Categories: Architectural Research, Hattiesburg


12 replies

  1. Pipes, purlins and porches OH MY! And so many other interesting things all over this home, grounds and surroundings. More big fat columns in the yard in center photo on the bottom row of happy snaps. I clicked on it and thoroughly enjoyed looking full screen :) Wonder what those were for? They look like concrete too. Is anyone living in the home? Boo Hoo Hoo peeling paint :(

    Liked by 1 person

  2. I have to agree this house is absolutely fascinating. “Punched openings” is a new word to me, but what a great evocative sound and feel to it! The columns in the yard appear to be the same or similar style as the ones on the porch so I’m wondering if the intention was some type of covered pavilion that never got completed?


  3. I was just up there last week for a meeting and photographed this house!


  4. Blinding white no kidding! That is the house I referred to. I really like pipe railings. Its a shame that so often they are tossed aside. These rails have a masculine quality that works so well with this structure, and in general I think pipe rails give a strong horizontal line.

    I’ve always wondered if the line of concrete pylons were topped with a pergola?

    As far as the date of construction the house does not exist on they March 1910 sanborn map, but does show up on the August 1915 sanborn map. Pretty early still, would love to know more.


  5. Two questions: Are the concrete pillars set wide enough for a driveway? Is there a break in the metal pipe fence for a driveway?

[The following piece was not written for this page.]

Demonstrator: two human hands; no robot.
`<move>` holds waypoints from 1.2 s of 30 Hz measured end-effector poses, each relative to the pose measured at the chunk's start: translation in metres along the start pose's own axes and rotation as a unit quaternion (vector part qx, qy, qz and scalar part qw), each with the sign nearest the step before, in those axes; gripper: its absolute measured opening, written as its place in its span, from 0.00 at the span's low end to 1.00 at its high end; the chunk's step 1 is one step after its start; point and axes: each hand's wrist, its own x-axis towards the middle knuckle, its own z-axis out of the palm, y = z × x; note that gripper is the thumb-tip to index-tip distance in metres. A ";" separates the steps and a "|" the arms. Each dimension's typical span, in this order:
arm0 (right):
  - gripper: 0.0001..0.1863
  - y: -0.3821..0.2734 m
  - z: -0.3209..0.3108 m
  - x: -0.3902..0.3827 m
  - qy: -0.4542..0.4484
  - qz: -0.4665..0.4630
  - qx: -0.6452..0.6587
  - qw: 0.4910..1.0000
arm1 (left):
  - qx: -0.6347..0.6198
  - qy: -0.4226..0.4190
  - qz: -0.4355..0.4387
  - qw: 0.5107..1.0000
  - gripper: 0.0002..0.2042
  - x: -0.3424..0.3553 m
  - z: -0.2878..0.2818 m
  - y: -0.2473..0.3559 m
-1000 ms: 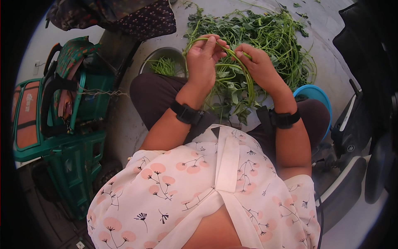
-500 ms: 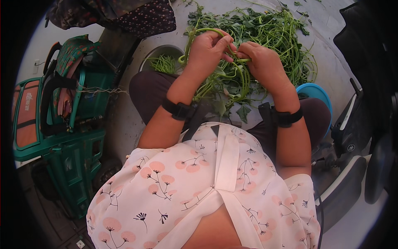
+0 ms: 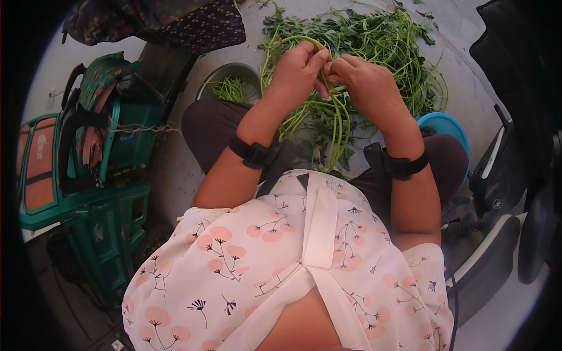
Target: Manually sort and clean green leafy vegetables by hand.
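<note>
At one o'clock, the right hand (image 3: 369, 82) hides some of its fingers; knees (image 3: 208, 126) part-cover the metal bowl (image 3: 236, 71) at eleven and blue basin (image 3: 449, 123) at two.

The stems (image 3: 339, 126) are light, yellowish green; the leaves (image 3: 342, 42) are darker green. The shirt (image 3: 246, 257) is whitish pink, patterned with round peach blossoms and black sprigs. Trousers (image 3: 211, 126) are dark brown, wrist straps (image 3: 408, 168) black, the bowl (image 3: 251, 75) silver-grey, the basin (image 3: 453, 128) bright blue, the vehicle (image 3: 100, 225) green with brownish-orange panels (image 3: 38, 190), the floor (image 3: 175, 155) pale grey.
</note>
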 end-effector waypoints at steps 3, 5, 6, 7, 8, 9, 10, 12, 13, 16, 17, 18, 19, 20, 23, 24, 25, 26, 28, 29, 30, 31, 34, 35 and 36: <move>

  6. It suddenly dawned on me as I was thinking about this house that the first house I bought was a Craftsman. It was in an older neighborhood, solidly built, yellow stucco. I was recalling the details from the house as we moved in, and the things I found later, like the wood and glass doors that had been removed from the bookshelves to the sides of the fireplace, and I had no idea of the significance. I just looked it up on Google, and yep, it screamed Craftsman at me now, and I was happy to see it has been well-preserved and looks wonderful. Makes me want to go knock on the door on my next trip!

    Liked by 2 people

  7. This is the old Tatum home. It is my fourteen year old granddaughter’s favorite in Hattiesburg.


  8. Mixed my houses up. This is the old Hulett home. These columns in back were a grape arbor. Legend is, he would park his vehicle under the arbor. Sorry. I do have a picture of the old Tatum home which is gorgeous. Where would I send it?


  9. This is the house my father grew up in. I’ve heard stories of the house on Williams Street all my life. Corley Griffen’s parents were in the lumber business and built the home in 1915. In 1961, my grandfather moved from Jackson and bought the home from Corley Griffen and lived there until 1969.